“My Name Is Lucy Barton”

Susan Granger’s review of “My Name Is Lucy Barton” (Samuel J. Friedman Theater/Manhattan Theatre Club)

 

Told in monologue, this is a memory play, set at a time when Lucy Barton (Laura Linney) was seriously ill and confined for nine weeks in a New York hospital as complications arise after what was supposed to be a routine appendectomy.

When she awakens, middle-aged Lucy finds her long-estranged mother ensconced at her bedside, straight from rural Amgash, Illinois, relating gossipy stories in a flat Midwestern accent.

Seamlessly, Linney switches from Lucy, who is now married with two daughters of her own, to her embittered mother.

Lucy’s unhappy childhood was filled with deprivation and hardship; supper was often molasses on bread.
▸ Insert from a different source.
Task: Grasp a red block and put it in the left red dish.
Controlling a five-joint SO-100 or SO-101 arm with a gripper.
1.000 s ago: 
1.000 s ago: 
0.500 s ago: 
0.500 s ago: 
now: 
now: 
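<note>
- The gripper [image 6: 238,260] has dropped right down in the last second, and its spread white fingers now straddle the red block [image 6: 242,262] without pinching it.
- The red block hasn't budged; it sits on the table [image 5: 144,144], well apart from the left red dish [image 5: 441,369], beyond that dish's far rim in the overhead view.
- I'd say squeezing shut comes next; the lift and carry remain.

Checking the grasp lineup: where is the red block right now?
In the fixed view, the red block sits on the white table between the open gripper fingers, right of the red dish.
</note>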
Her father punished her by locking her in his pickup truck with “a really long brown snake.” The emotional scars of his abuse and her mother’s ineffectual response remain raw.

Lonely Lucy found refuge in books. She secretly thought that, if she could write, it would open the world to her: “I knew I was a writer.”
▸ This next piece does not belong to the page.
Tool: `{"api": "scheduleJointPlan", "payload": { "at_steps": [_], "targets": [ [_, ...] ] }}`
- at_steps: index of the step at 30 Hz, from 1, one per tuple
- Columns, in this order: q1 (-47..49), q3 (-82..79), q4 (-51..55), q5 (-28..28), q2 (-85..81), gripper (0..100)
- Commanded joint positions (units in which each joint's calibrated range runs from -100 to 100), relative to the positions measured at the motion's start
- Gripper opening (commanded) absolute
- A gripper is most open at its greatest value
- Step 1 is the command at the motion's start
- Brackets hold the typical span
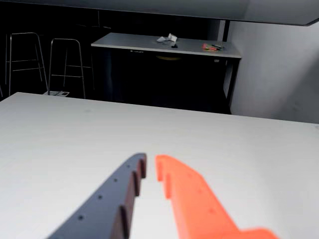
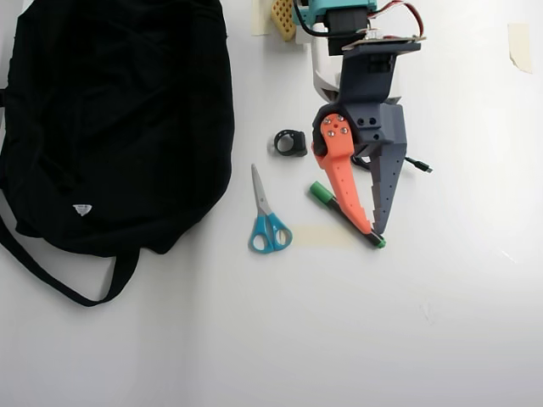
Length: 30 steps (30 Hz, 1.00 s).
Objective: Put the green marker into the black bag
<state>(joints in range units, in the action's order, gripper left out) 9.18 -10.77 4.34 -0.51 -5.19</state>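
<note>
In the overhead view the green marker (image 2: 321,192) lies on the white table, slanting down to the right, green cap up-left and small green tip at the lower right. My gripper (image 2: 372,231), with one orange and one dark grey finger, hangs over the marker's black barrel and hides most of it. The jaws are almost closed with nothing between them. In the wrist view the gripper (image 1: 150,162) shows a narrow empty gap over bare table, and the marker is out of view. The black bag (image 2: 110,119) lies at the far left, with a white label.
In the overhead view blue-handled scissors (image 2: 267,220) lie between bag and marker. A small black object (image 2: 291,142) sits above them. A thin cable (image 2: 420,165) runs right of the gripper. A beige tape patch (image 2: 327,236) lies beside the marker. The arm base (image 2: 348,17) is at top centre.
</note>
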Motion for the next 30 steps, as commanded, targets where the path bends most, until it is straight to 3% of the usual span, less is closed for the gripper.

Now, Lucy has great empathy for victims, particularly the men suffering from AIDS who live in her West Village neighborhood and for her doctor’s relatives who were killed in the Holocaust.

Literally adapted for the stage by Rona Munro from Elizabeth Stout’s best-selling 2016 novel, it’s deftly directed by Richard Eyre with lighting and costumes by Bob Crowley, lighting by Peter Mumford and video projections of cornfields, a ramshackle farm house and the iconic Chrysler building that serve as backdrops by Luke Halls.
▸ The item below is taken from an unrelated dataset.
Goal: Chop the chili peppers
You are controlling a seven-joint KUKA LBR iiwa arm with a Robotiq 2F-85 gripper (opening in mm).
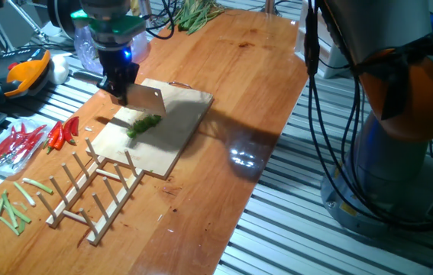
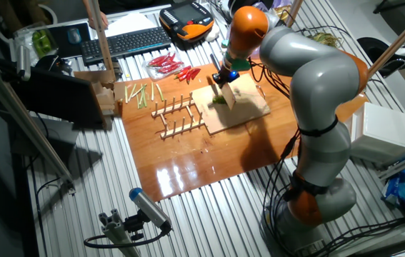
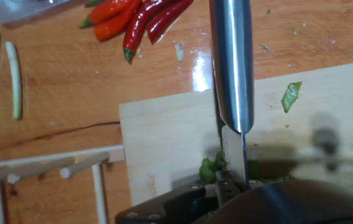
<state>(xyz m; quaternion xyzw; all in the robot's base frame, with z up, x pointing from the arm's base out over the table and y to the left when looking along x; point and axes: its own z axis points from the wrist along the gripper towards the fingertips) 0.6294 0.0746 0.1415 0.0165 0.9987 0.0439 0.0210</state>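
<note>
My hand (image 1: 121, 76) is clamped on the handle of a cleaver (image 1: 146, 98), which hangs blade-down over the wooden board (image 1: 178, 134) lying near the middle of the table (image 1: 239, 92), toward its left long edge as one fixed view shows it. The chili peppers (image 1: 144, 124) are a small bright green clump on the board, close to the board's edge that faces the wooden rack (image 1: 98, 195), and directly under the blade; in the hand view the steel runs down into the green pieces (image 3: 210, 168), with one loose scrap (image 3: 291, 96) thrown off toward the board's far corner. I judge these bits to be very light, soft and wet-skinned, so they will roll, slide or cling to the blade rather than sit still, and the glossy skin may let the edge skate unless I come down straight. They are too small for me to pinch, and my fingers are busy anyway, so the only hold I have on them is the cleaver itself: press vertically through the thick of the clump and lift cleanly. The red chilies (image 1: 62, 134) lie off the board near the table's edge, and pale green sticks (image 1: 2, 214) lie by the rack's corner; neither is mine to cut.
</note>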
Often described as “luminous,” Laura Linney is a consummately controlled stage actress. Her embodiment of Lucy feels equally personal and universal in its searing intensity and its brilliant willingness to entertain.

Most recently, Linney was nominated for a Tony for her performance in the 2017 revival of “The Little Foxes.” Before that, she was nominated for her role in the 2002 Broadway revival of “The Crucible” and in two plays by Donald Margulies, “Sight Unseen” and “Time Stands Still.” And she’s currently starring in the new season of “Ozark” on Netflix.

If you cannot get into Manhattan to see this 90-minute solo production at the Samuel J. Friedman Theatre on West 47th Street, it’s been recorded by Penguin Random House Audio.